State of Arkansas Office of Child Support Enforcement v. Harnage, 322 Ark. 461, 910 S.W.2d 207 (1995)

Nov. 20, 1995 · Arkansas Supreme Court · 95-528
322 Ark. 461, 910 S.W.2d 207

State of Arkansas OFFICE of CHILD SUPPORT ENFORCEMENT v. Mark HARNAGE

95-528

910 S.W.2d 207

Supreme Court of Arkansas

Opinion delivered November 20, 1995

*462 Karen Walker-Knight, for appellant.

Phil Stratton, for appellee.

Bradley D. Jesson, Chief Justice.

The appellant, Office of Child Support Enforcement (“Office”), appeals from a chancellor’s order dismissing its paternity complaint against appellee Mark Harnage. The chancellor ruled that the Office was not a “real party in interest” under Ark. Code Ann. § 9-14-210 (Repl. 1993), due to the fact that the Office had expended no public funds on behalf of the minor child, and thus had no standing to bring suit against Harnage. As the Office made a proper showing that it was a real party in interest under § 9-14-210(d)(2), we reverse and remand.

On July 18, 1994, the Office filed a paternity complaint against Harnage, alleging that he was the father of Stephanie Smith, born March 27, 1976. Attached to the complaint was an April 7, 1994, affidavit of Terry Smith, the natural mother of the child, who averred that she had assigned her right to child support to the Office or had contracted with the Office for its services. The Office asked the chancellor to find Harnage to be the father and to order him to pay a reasonable sum for support.

Harnage filed an answer denying that he was the child’s father. He moved to dismiss the complaint on the grounds that the Office was not a real party in interest and thus had no standing to bring the'paternity suit. In response to this motion, the Office submitted a contract entered between it and Terry Smith on February 28, 1994, prior to the child’s eighteenth birthday, whereby Terry assigned her right to child support to the Office pursuant to Ark. Code Ann. § 20-76-410 (Repl. 1993). The Office asserted that it was a real party in interest under § 9-14-210(d)(2). *463Thereafter, Harnage filed an amended answer in which he maintained that the Office had no standing and that there was no compelling state interest to pursue the paternity action because the child was a sui juris adult who received no public assistance during her minor years. Following a hearing, the chancellor dismissed the action.

The Office’s sole argument on appeal is that the chancellor erred in concluding that it was not a real party in interest and thus had no standing to bring the paternity complaint against Harnage. Particularly, the Office asserts that the plain wording of Ark. Code Ann. §§ 9-10-104 and 9-14-210 (Repl. 1993) specifically gives it the right to bring the paternity complaint at issue. In his brief, Harnage maintains that the chancellor correctly dismissed the complaint because § 9-14-210 limits the grant of standing to “§ 20-76-410 involving grants to dependent children and § 20-77-109 involving medicare assistance on behalf of the child.”
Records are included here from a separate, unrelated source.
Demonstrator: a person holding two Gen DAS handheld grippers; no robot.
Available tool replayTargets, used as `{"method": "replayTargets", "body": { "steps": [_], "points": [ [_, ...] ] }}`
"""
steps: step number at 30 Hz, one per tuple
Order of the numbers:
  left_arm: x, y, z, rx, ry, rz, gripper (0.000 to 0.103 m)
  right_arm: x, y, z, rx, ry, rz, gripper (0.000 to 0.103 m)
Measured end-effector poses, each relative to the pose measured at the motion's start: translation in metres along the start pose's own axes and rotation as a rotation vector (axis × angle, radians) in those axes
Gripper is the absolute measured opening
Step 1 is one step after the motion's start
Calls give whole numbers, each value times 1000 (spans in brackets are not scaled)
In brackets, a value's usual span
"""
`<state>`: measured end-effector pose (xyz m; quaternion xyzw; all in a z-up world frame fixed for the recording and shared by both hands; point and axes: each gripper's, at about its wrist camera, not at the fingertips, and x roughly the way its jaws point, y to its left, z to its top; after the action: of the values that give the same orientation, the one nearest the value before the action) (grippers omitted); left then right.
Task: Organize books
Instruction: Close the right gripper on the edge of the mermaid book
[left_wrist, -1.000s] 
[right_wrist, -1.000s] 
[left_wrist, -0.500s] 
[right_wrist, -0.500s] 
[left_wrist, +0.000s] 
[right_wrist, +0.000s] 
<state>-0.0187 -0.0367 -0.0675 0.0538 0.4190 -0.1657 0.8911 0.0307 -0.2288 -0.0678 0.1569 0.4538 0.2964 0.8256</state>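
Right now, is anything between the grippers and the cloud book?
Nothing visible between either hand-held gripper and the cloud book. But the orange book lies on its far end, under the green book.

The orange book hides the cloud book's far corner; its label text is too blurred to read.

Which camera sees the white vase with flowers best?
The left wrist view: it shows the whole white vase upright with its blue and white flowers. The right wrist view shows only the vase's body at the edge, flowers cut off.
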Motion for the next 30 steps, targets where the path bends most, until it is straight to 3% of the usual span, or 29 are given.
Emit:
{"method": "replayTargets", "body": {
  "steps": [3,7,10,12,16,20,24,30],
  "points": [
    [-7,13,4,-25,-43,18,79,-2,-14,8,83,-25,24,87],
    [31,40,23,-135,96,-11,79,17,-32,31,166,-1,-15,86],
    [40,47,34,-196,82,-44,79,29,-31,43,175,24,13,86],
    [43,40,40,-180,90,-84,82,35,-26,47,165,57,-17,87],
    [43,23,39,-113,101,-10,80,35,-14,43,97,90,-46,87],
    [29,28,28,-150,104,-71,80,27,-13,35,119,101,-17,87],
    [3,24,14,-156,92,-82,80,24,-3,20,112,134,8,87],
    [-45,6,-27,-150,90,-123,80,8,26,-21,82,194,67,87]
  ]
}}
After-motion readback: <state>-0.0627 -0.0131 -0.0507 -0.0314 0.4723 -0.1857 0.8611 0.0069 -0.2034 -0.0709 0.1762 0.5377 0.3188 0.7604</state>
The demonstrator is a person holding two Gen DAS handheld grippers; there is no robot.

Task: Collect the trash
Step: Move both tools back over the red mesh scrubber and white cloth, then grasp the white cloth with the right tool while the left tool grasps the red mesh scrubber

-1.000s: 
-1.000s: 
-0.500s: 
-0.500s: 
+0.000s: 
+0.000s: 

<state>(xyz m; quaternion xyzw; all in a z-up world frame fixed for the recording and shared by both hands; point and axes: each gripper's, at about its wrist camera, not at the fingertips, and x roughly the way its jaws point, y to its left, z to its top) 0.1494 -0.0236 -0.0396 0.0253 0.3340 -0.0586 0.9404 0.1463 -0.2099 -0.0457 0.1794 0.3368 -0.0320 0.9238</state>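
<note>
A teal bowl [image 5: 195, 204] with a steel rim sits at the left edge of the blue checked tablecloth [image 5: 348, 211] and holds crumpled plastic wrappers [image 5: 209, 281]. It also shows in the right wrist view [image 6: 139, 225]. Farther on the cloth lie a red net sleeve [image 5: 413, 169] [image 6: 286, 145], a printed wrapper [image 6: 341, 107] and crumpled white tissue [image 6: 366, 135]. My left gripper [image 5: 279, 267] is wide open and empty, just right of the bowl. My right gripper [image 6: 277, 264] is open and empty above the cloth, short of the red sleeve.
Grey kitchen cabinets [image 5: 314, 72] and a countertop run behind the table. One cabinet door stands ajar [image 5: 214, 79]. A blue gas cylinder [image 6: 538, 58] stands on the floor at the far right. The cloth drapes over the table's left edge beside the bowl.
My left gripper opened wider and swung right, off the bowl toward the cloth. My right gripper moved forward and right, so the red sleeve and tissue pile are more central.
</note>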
In interpreting statutes, we give words their ordinary meaning and attempt to give effect to legislative intent:

The beginning point in interpreting this statute, as with all statutes, is to construe the words just as they read and to give them their ordinary and accepted meaning. In addition, this court adheres to the basic rule of statutory construction which is to give effect to the intent of the legislature, making use of common sense.

State v. Johnson, 317 Ark. 226, 876 S.W.2d 577, 579 (1994) (citations omitted). See also State v. Gray, 322 Ark. 301, 908 S.W.2d 642 (1995).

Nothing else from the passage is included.